広域避難場所を拡大 神奈川・茅ケ崎市、大規模な火災想定

 神奈川県茅ケ崎市は、大規模な火災が発生した際に逃げ込める市内の「広域避難場所」を大幅に拡大した。人口増加や社会環境の変化などを踏まえ、2017年度に見直しを実施。民間企業などの協力を得て、指定をこれまでの8カ所15施設から21カ所43施設に増やした。今後は避難標識を順次設置するほか、住民説明会を通じて広く周知していく。

 広域避難場所は、火災が延焼拡大した場合、放射熱や煙から身を守るための十分な広さがあるスペース。市は「県大震火災避難対策計画」に基づき、1975年に市内の公園やゴルフ場など6カ所を指定、84年と2013年にそれぞれ1カ所を追加した。

 今回一挙に広域避難場所を増やした背景には、市の環境の変化などがある。

 当初の指定から40年以上が経過し、人口は約1・6倍に増加。かつての農地や空き地には住宅が多く立ち並んだ。また県が09年にまとめた地震被害想定調査では、マグニチュード(M)7・9の関東地震が発生した場合、火災による市内の焼失棟数は最大2万1780棟、市域全体の33%に及ぶとしている。

 こうしたことから、市は昨年度、広域避難場所の再検証と新たな指定候補地の検討を開始。その結果、原則1人当たり2平方メートル以上と定められている避難面積が人口増に伴い、少ない所では1平方メートルほどになっていることが判明した。また避難距離が最大で4キロ離れているケースなどが分かったという。

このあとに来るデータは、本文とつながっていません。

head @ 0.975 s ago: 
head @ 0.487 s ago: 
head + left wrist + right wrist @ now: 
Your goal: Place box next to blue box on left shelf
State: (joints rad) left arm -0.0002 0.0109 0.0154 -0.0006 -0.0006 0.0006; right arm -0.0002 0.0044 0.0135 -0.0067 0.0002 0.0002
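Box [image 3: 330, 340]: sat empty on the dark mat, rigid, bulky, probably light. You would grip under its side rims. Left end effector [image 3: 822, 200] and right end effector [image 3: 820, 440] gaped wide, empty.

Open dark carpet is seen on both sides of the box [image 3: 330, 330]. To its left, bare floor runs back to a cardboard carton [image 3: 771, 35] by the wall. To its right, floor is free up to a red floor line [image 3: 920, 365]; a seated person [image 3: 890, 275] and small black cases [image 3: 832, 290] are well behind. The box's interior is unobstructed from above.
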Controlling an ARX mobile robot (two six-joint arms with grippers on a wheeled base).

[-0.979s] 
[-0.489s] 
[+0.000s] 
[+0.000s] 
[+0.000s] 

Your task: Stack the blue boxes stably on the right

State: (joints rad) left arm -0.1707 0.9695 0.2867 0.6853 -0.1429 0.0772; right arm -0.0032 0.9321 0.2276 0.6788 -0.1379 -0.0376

 そのため、新規指定では▽原則として1人当たり2平方メートル以上の避難面積を確保▽避難距離は2キロ以内▽避難路は河川や踏切を横断しない-などの考え方を組み込んだ。また市内の民間団体や企業と協定を締結。緊急的な避難の必要性が解消されるまで、民間施設を避難場所として無料で使うことを可能とした。

 新たに指定したのは、県立茅ケ崎北陵高や市立浜之郷小学校、柳島スポーツ公園など28施設で、そのうち9施設は松下政経塾、TOTO茅ケ崎工場など民間所有のもの。収容定員も従来の約78万9千人から、約95万3千人に増えた。

 市防災対策課は「民間団体や企業の協力を得られたことは大変大きい。市内全域にバランスよく、広域避難場所を設置することができた」と話した。6月上旬に住民向けの説明会を実施するなど広く周知していくとしている。